Fred DeLorey, the Conservative national campaign manager, said those results "felt off" and prompted the internal review of potential interference.
But were the lost Conservative seats due to foreign activity – or to the party’s hardline approach on China?
“It's a challenge to say what did this or not," DeLorey told the House procedure committee in April 2023. "It's something that can never be answered. We don't know, and we will never know at this stage.”
David Johnston's first report as special rapporteur on foreign interference said:
The SITE Task Force’s conclusion was that, although information had been circulating, it was unable to tie it to a state-sponsored source, and it was unclear whether the amplification was organic ... or part of an orchestrated campaign.
Mr. O’Toole continued to assert over the next several months that PRC interference cost the party eight or nine seats … it is hard to accept this assertion, which has been rejected by the SITE Task Force and the 2021 (Critical Election Incident Public Protocol panel) ... there is certainly a possibility that some part of the Chinese Canadian community did not agree with the CPC’s position on China. This is not foreign interference; it is the democratic process.

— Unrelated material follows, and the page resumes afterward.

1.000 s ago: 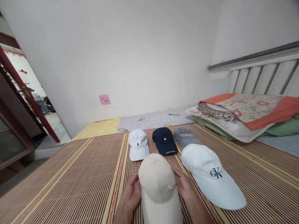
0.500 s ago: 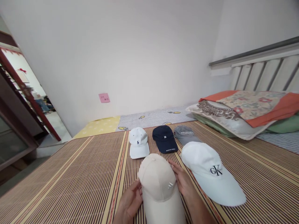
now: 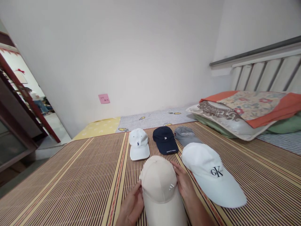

Johnston also cited a 2023 review of the government’s Critical Election Incident Public Protocol (CEIPP), which concluded there was a challenge in measuring the impact of pro-Beijing disinformation targeting Conservative candidates.
Wrote former deputy minister Morris Rosenberg:
Were Conservative losses in several ridings with large Chinese diaspora communities due to attacks on the Conservative platform and on one of its candidates by media associated with or sympathetic to the Chinese government? Or were they the result of the Conservatives simply not being able to connect with sufficient numbers of voters in those communities?
Rosenberg said "efforts" at foreign interference did not meet the threshold for action by the CEIPP panel -- but that the government should consider lowering that threshold.
For his part, O’Toole accused the SITE task force and CEIPP of “inaction or incompetence.” And said Johnston only sought input when his review was “largely completed.”